◆ **MATERIAL PROVIDED**
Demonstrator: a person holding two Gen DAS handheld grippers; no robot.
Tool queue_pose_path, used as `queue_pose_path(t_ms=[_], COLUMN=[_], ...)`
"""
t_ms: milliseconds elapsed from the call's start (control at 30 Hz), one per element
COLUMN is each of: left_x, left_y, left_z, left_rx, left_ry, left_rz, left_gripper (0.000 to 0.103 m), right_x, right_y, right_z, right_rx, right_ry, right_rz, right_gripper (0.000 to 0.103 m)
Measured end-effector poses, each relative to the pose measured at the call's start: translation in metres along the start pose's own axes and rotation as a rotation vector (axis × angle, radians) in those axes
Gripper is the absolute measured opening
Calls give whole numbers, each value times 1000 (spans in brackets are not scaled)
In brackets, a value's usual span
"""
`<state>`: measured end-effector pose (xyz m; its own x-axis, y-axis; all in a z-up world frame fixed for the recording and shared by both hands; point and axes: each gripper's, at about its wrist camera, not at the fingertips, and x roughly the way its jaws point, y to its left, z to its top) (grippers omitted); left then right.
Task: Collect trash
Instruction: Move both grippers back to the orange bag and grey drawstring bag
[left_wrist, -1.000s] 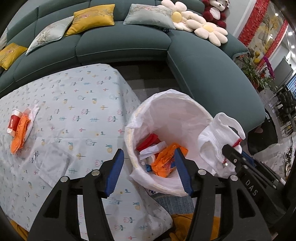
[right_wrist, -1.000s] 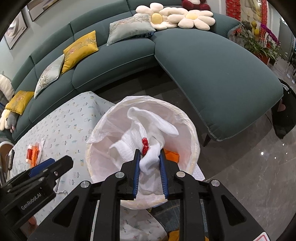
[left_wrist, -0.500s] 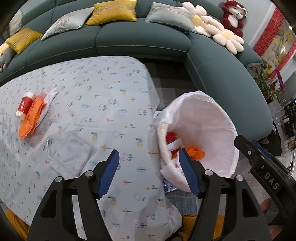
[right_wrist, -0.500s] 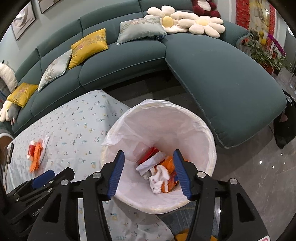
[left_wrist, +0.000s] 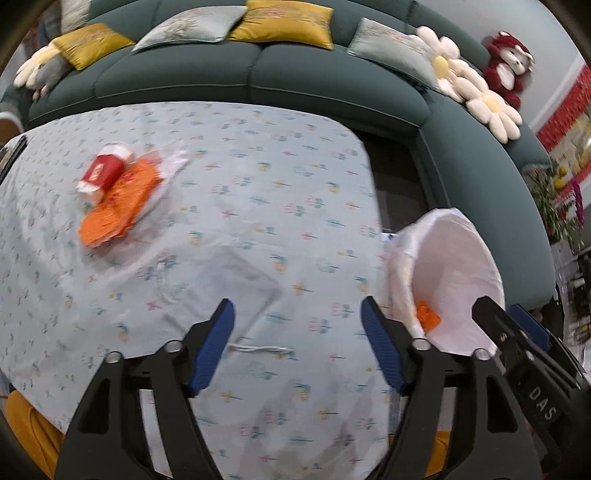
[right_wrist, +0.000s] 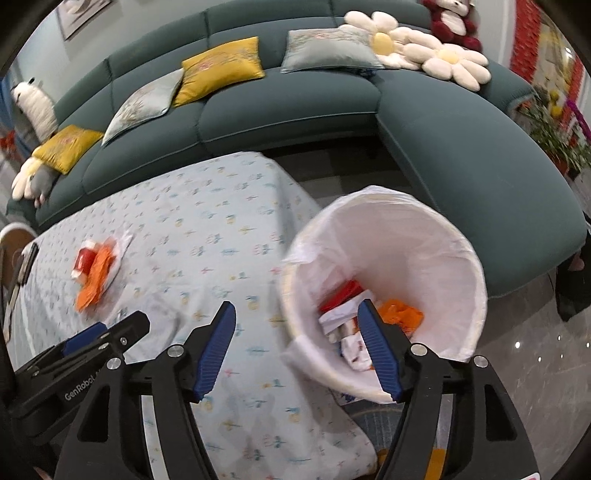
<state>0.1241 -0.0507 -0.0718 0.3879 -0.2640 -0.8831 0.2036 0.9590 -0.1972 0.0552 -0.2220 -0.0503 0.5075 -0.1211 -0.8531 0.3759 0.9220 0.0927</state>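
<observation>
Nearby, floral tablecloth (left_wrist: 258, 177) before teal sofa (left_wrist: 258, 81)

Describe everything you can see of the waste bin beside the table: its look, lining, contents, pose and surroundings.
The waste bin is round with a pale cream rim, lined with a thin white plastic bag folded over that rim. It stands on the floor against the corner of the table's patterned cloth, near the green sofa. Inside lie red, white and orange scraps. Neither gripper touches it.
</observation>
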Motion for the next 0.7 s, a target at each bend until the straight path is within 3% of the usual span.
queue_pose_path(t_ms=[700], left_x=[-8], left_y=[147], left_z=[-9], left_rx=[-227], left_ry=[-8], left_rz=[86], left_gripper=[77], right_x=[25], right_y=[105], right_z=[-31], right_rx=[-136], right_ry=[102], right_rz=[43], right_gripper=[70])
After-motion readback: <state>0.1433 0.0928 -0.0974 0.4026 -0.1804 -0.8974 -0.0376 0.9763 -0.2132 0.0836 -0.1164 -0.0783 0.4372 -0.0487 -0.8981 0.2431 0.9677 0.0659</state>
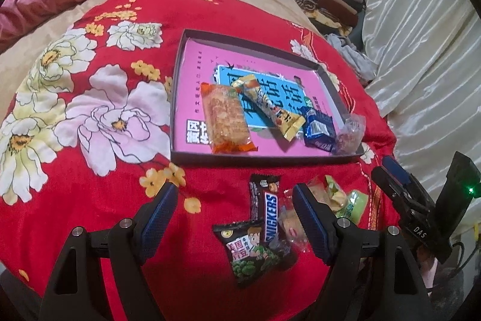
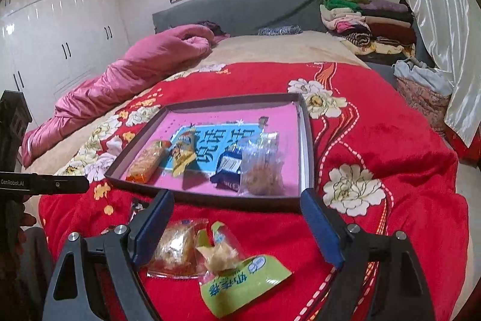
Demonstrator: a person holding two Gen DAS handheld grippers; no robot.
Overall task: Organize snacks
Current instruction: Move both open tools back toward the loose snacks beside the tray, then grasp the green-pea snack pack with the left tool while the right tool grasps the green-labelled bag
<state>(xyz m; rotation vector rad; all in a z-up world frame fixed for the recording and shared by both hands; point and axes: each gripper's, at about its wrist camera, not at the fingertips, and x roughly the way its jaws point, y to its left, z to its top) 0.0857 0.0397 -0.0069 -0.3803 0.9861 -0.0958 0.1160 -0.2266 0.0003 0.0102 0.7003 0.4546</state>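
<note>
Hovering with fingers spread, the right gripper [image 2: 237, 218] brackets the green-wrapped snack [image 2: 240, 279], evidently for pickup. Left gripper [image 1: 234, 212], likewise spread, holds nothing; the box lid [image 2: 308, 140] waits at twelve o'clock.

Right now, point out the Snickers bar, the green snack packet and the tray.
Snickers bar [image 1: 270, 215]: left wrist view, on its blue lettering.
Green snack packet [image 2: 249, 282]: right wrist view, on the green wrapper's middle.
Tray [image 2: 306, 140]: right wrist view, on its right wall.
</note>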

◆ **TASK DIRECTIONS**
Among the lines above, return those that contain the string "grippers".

◆ **TASK SOLUTION**
Demonstrator: a person holding two Gen DAS handheld grippers; no robot.
`<state>`: measured end-effector pose (xyz m; its own x-axis, y-axis; all in a z-up world frame fixed for the recording and shared by both hands; point and axes: each gripper's, at about its wrist camera, not at the fingertips, and x roughly the way its jaws point, y to its left, z to its top) (grippers omitted); left then right.
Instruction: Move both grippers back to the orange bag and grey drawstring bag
Demonstrator: a person holding two Gen DAS handheld grippers; no robot.

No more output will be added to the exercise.